Effective Dimension of Exp-concave Optimization

We investigate the role of the effective (a.k.a. statistical) dimension in determining both the statistical and the computational costs associated with exp-concave stochastic minimization. We derive sample complexity bounds that scale with $\frac{d_{\lambda}}{\epsilon}$, where $d_{\lambda}$ is the effective dimension associated with the regularization parameter $\lambda$. These are the first fast rates in this setting that do not exhibit any explicit dependence either on the intrinsic dimension or the $\ell_{2}$-norm of the optimal classifier. We also propose fast preconditioned methods that solve the ERM problem in time $\tilde{O} \left(nnz(X)+\min_{\lambda'\ge\lambda}\frac{\lambda'}{\lambda}~d_{\lambda'}^{2}d \right)$, where $nnz(X)$ is the number of nonzero entries in the data.

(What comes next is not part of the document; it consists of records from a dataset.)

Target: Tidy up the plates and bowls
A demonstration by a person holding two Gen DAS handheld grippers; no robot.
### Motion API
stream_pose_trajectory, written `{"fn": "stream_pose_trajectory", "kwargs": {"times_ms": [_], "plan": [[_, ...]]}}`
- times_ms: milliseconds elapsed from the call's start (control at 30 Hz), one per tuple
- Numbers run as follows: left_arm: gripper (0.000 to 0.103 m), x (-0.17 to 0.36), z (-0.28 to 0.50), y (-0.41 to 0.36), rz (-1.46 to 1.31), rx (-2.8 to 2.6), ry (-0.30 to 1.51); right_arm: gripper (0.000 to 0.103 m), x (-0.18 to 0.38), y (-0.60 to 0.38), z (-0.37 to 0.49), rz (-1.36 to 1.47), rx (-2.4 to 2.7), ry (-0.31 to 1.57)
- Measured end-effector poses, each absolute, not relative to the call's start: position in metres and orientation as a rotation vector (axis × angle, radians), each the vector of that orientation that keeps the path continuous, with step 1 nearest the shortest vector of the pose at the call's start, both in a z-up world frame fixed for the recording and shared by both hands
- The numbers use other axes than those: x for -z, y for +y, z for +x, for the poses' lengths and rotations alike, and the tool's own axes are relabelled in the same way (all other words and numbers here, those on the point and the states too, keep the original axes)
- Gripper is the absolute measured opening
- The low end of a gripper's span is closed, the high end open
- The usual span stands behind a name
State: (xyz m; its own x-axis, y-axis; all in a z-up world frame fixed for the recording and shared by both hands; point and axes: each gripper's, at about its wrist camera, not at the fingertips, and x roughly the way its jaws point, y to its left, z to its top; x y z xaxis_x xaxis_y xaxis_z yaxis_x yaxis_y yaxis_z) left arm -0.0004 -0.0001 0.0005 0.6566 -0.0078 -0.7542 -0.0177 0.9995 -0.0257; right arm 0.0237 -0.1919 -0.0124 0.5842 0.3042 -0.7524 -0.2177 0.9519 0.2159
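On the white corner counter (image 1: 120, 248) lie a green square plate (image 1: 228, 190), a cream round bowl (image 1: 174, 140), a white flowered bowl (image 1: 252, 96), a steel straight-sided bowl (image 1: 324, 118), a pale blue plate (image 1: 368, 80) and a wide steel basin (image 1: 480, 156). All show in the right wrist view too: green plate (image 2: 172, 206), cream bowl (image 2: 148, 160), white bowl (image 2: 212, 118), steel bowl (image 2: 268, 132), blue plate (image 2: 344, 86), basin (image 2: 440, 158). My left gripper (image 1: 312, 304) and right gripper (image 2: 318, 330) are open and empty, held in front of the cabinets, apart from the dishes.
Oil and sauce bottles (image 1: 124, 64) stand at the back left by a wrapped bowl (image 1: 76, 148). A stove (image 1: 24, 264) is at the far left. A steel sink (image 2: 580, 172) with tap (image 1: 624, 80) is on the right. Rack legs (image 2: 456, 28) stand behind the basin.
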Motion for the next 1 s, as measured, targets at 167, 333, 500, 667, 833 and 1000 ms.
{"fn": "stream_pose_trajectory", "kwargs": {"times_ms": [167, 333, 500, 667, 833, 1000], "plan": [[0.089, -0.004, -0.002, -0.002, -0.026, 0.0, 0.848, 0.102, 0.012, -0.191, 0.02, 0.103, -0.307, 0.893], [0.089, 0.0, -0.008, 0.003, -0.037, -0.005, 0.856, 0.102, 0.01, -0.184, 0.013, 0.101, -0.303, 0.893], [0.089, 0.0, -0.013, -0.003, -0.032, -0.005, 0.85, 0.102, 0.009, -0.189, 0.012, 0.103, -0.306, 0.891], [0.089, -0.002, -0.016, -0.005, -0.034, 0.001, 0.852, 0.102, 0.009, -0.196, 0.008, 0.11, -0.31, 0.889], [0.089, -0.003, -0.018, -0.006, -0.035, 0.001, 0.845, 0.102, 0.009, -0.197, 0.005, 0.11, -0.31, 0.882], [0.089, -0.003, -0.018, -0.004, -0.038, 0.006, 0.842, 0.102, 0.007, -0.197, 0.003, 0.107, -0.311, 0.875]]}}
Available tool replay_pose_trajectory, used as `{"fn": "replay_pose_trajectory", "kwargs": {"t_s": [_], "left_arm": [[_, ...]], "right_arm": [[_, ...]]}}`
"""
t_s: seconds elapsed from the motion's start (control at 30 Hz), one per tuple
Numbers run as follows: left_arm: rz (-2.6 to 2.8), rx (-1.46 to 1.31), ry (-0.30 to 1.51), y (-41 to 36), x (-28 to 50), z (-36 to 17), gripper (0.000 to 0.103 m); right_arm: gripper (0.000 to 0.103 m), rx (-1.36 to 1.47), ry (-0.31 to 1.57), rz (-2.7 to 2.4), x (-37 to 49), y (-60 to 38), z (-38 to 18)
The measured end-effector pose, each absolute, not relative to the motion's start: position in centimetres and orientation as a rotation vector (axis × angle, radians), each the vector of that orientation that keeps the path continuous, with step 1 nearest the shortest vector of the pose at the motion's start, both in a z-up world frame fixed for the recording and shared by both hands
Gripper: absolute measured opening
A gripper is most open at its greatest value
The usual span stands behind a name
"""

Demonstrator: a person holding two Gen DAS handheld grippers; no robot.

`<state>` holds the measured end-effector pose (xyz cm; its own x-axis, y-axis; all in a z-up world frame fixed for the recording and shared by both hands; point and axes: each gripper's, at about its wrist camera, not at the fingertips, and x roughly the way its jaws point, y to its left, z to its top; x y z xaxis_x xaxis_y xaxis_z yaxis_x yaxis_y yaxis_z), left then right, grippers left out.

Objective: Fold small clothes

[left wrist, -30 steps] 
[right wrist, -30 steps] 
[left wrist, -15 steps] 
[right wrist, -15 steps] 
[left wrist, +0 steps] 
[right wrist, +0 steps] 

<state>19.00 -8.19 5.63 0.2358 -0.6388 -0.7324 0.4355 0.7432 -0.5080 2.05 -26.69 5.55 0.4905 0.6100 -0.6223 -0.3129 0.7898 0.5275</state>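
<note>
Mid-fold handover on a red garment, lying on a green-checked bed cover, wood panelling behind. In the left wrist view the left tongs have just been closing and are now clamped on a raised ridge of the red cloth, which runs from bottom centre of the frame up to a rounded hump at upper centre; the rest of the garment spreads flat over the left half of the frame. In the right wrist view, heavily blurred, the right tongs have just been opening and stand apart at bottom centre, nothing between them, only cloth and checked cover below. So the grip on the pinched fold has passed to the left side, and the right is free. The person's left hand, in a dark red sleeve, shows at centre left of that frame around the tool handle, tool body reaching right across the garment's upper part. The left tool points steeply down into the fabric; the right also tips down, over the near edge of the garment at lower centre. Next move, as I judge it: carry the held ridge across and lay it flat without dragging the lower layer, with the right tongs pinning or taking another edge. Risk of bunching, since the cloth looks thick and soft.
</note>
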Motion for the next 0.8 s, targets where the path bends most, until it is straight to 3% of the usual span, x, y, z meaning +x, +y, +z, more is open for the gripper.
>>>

Our analysis emphasizes interesting connections between leverage scores, algorithmic stability and regularization. In particular, our algorithm involves a novel technique for choosing a regularization parameter $\lambda'$ that minimizes the complexity bound $\frac{\lambda'}{\lambda}\,d_{\lambda'}^{2}d$, while avoiding the entire (approximate) computation of the effective dimension for each candidate $\lambda'$. All of our result extend to the kernel setting.